A scene finds Anjani trapped by his coworkers inside a cage meant for monkeys. He is forced to eat bananas, which are pushed through its iron bars before his co-workers agree to let him out, an act of intimidation that suddenly makes him aware of the plight of the monkey that replaces him inside the cage seconds later. The parallels aside, the scene is also an example of how Anjani is treated at work, particularly by his contractor who bullies and exploits those working for him. The precarity and challenges of the job are heightened further both by Anjani’s extreme fear of the animals he is ironically meant to scare and equally by the monkey’s peculiar place in Indian culture, seen as a nuisance and yet treated as a living incarnation of the god Hanuman. Hence, while expected to carry slingshots to invoke fear in the animals, using them, we learn, can be dangerous for both monkey and man— an early scene of an injured monkey presages the tragic news the film delivers towards its end. Making a film about monkeys that disrupt work in the country’s seat of power and therefore must be driven away is also of course Vats’s cheeky way of using the animals for political commentary and satire.
Uncertainty and unwelcome impositions also form a part of the jobs of the other contractual workers in the film— Anjani’s pregnant sister (Nutan Sinha), who packs and sells spices, and brother-in-law Shashi (Shashi Bhushan), a security guard who works at an amusement park. Both Anjani and Shashi are given weapons to keep as part of their jobs, objects intended primarily to scare rather than use, a rifle in the latter’s case becoming a source of increasing domestic tension. While the sister works out of their small, cramped living space, the men are seen outside in their spacious sites of work, the railway tracks that they must cross to return home at the end of each shift a symbolic line separating them from the other half. There are scenes with both men waiting along the tracks for trains to pass— the trains themselves becoming symbols of the migrations of millions like them, who have come to the city, only to be served new difficulties and humiliations along with a constant threat of joblessness.
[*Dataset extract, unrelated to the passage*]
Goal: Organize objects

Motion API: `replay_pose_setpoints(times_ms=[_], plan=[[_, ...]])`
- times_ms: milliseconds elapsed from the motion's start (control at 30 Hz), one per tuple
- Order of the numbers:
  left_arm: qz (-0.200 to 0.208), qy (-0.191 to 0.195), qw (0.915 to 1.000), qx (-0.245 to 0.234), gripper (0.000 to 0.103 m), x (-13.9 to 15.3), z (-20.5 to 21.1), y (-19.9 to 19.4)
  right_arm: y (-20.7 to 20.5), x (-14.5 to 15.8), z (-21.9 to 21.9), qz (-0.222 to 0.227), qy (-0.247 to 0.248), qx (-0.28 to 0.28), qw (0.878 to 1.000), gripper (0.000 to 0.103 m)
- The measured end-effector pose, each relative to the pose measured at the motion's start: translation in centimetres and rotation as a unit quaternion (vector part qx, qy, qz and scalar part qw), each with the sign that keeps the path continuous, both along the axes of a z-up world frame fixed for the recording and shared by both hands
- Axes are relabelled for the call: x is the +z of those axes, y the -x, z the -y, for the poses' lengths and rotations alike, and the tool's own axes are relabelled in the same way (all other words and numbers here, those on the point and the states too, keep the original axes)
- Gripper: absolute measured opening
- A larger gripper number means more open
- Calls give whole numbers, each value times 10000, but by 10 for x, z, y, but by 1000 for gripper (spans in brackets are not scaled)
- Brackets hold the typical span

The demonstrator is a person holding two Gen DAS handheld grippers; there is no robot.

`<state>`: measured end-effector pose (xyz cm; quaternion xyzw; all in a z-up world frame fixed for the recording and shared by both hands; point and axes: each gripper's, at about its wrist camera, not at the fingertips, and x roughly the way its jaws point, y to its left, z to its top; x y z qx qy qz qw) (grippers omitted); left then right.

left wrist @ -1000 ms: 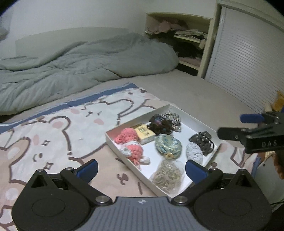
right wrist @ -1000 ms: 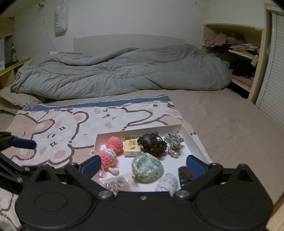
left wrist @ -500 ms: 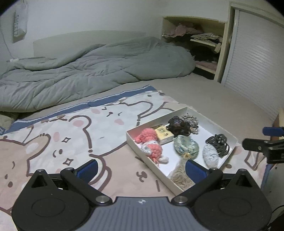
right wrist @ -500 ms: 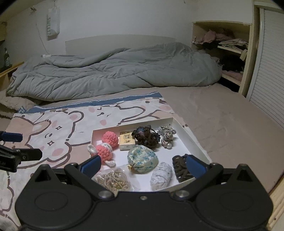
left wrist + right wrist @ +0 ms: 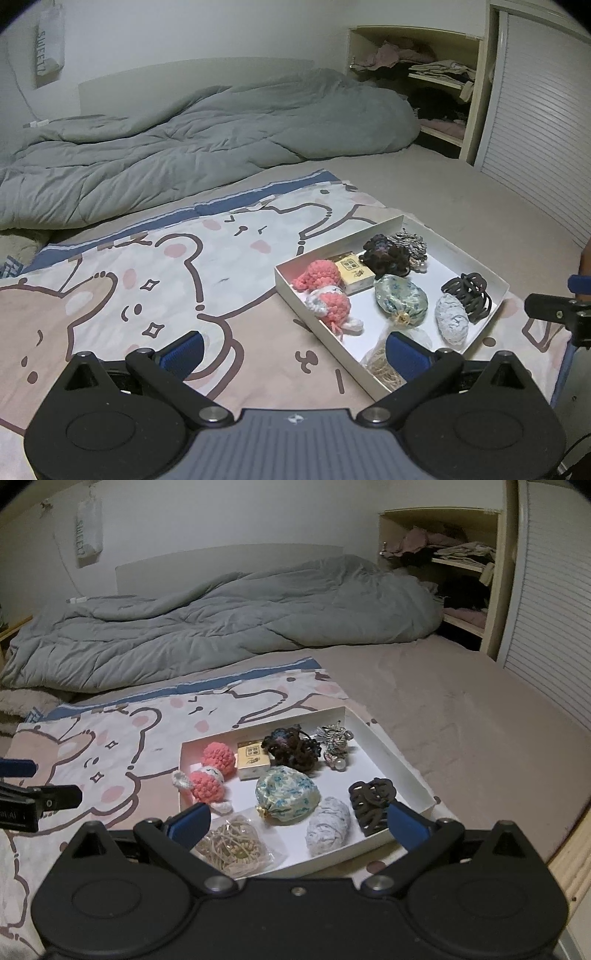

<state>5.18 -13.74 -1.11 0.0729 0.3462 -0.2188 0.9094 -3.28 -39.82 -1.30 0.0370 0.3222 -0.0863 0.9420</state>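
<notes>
A shallow white box [image 5: 391, 746] [image 5: 476, 266] lies on a bear-print blanket. It holds pink crochet toys [image 5: 212, 771] [image 5: 325, 288], a small yellow carton [image 5: 252, 762], a dark scrunchie [image 5: 293, 747], a silver brooch [image 5: 334, 742], a floral pouch [image 5: 288, 794] [image 5: 400, 299], a white knit piece [image 5: 328, 825], a black hair claw [image 5: 371, 803] [image 5: 469, 295] and a bag of rubber bands [image 5: 234, 843]. My right gripper [image 5: 297, 823] is open and empty over the box's near edge. My left gripper [image 5: 295, 350] is open and empty over the blanket, left of the box.
The bear-print blanket [image 5: 147, 280] covers the near part of the bed. A rumpled grey duvet [image 5: 207, 140] lies behind it. Open shelves [image 5: 424, 81] with clothes and a slatted door [image 5: 543, 122] stand at the right. The bed's wooden edge [image 5: 569, 864] is near right.
Both grippers have pulled back and up from the box. The left view has swung left, so the box sits farther right. Nothing in the box has moved.
</notes>
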Motion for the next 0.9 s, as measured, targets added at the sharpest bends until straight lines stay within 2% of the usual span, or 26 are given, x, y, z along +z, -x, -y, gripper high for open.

The sounds of “eeb allay ooo” that open the film also feature in its chaotic ending. Anjani utters them as he spots a figure dressed as Hanuman amidst a passing procession of costumed and masked characters. Caught in a jumble of image and sound, the words signal a descent into a state of frenzy symbolised in particular by a dance that is both liberating and a sign of a break from reality. The sounds that had once confounded him have now become second nature but the film’s glance is towards all the things Anjani has lost in the process.